CUDA out of memory when Computing Loss with GraphSage Link Prediction

I fitted the GNN code in the Docs to work with GraphSAGE and everything works well up until the loss needs to be calculated. There I’m getting a Memory error with it requiring 1000+ GB memory for two tensors as:

pos_score.shape = torch.Size([266617, 1], neg_score.shape = torch.Size([1333085, 1],

I don’t understand why such tensors would need such a huge amount of memory for loss to be computed.

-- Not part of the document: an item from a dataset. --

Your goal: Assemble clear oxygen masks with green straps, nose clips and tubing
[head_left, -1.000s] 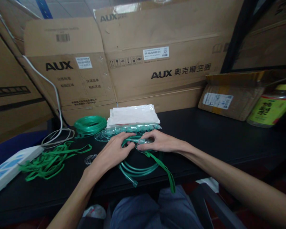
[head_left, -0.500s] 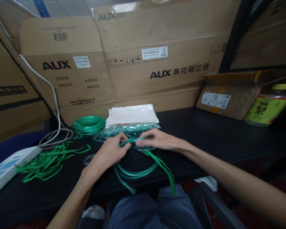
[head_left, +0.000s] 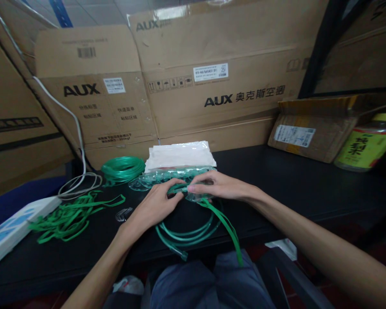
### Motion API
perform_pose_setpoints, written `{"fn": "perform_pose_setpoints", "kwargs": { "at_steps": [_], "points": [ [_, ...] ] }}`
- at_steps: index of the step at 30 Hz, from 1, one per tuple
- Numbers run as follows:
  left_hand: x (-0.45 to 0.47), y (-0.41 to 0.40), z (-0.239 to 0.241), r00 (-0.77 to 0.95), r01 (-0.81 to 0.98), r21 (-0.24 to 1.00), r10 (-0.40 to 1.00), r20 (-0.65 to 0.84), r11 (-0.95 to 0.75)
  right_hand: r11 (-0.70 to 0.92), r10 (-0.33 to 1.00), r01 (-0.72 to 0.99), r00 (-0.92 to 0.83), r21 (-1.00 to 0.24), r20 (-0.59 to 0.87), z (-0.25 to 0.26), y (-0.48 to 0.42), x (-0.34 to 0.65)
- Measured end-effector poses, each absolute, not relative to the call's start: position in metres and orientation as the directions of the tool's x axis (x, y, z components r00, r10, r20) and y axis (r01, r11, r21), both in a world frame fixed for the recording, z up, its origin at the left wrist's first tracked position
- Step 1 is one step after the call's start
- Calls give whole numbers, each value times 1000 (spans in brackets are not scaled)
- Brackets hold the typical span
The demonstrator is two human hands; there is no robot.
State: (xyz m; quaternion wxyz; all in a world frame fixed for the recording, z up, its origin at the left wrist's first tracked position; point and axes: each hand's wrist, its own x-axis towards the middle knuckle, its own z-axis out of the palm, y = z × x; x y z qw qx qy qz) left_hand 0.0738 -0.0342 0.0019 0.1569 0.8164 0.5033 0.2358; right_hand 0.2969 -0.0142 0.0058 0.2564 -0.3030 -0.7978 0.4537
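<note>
Both hands meet over a clear green oxygen mask [head_left: 197, 195] near the front of the black table [head_left: 296, 180]. My left hand [head_left: 156, 206] pinches the green tubing where it joins the mask. My right hand [head_left: 217, 186] grips the mask from the right, fingers closed on it. A loop of green tubing [head_left: 186, 234] lies below the hands, its end over the table edge. A green elastic strap [head_left: 228, 234] hangs from the mask toward my lap. Just behind the hands lies a row of clear masks [head_left: 167, 175].
A stack of white plastic bags [head_left: 180, 155] sits behind the masks. A coil of green tubing [head_left: 122, 168] and a pile of green straps [head_left: 67, 214] lie left, near white cable [head_left: 80, 184] and a white box [head_left: 9, 231]. Cardboard boxes [head_left: 218, 86] line the back; a bottle [head_left: 365, 143] stands right.
Both hands have shifted slightly away from me with the mask. The tubing loop and strap have moved with them; my left fingers have closed in on the tubing at the mask.
</note>
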Motion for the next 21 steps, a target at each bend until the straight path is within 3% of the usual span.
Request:
{"fn": "perform_pose_setpoints", "kwargs": {
  "at_steps": [6, 11, 21],
  "points": [
    [76, -40, 8, 400, 705, 557, 895, 197, -438, 364, 775, 275, -619, -890, 125, 3, -12, 297],
    [75, -40, 7, 435, 739, 453, 867, 244, -498, 385, 786, 272, -598, -882, 158, 2, -10, 298],
    [75, -38, 1, 568, 661, 373, 759, 319, -651, 282, 836, 374, -547, -883, 36, 9, -17, 296]
  ]
}}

Has anybody else come across this?

Graph Dimensions:

Graph(num_nodes={‘customer’: 74845, ‘product’: 1835},
num_edges={(‘customer’, ‘customerBoughtProducts’, ‘product’): 266617, (‘product’, ‘customerBoughtProductsBack’, ‘customer’): 266617},
metagraph=[(‘customer’, ‘product’, ‘customerBoughtProducts’), (‘product’, ‘customer’, ‘customerBoughtProductsBack’)])

GNN Code:

class HeteroDotProductPredictor(nn.Module):
    def forward(self, graph, h, etype):
        with graph.local_scope():
            graph.ndata['h'] = h
            graph.apply_edges(fn.u_dot_v('h', 'h', 'score'), etype=etype)
            return graph.edges[etype].data['score']
class GraphSAGE(nn.Module):
    def __init__(self, in_feats, hid_feats, rel_names):
        self.conv1 = dglnn.HeteroGraphConv({
            rel: dglnn.SAGEConv(in_feats, hid_feats, 'mean')
            for rel in rel_names}, aggregate='sum')
        self.conv2 = dglnn.HeteroGraphConv({
            rel: dglnn.SAGEConv(hid_feats, hid_feats, 'mean')
            for rel in rel_names}, aggregate='sum')
    def forward(self, graph, inputs):
        h = self.conv1(graph, inputs)
        h = {k: F.relu(v) for k, v in h.items()}
        h = self.conv2(graph, h)
        return h

def construct_negative_graph(graph, k, etype):
    utype, _, vtype = etype
    src, dst = graph.edges(etype=etype)
    neg_src = src.repeat_interleave(k)
    neg_dst = torch.randint(0, graph.num_nodes(vtype), (len(src) * k,)).to(device)
    return dgl.heterograph(
        {etype: (neg_src, neg_dst)},
        num_nodes_dict={ntype: graph.num_nodes(ntype) for ntype in graph.ntypes})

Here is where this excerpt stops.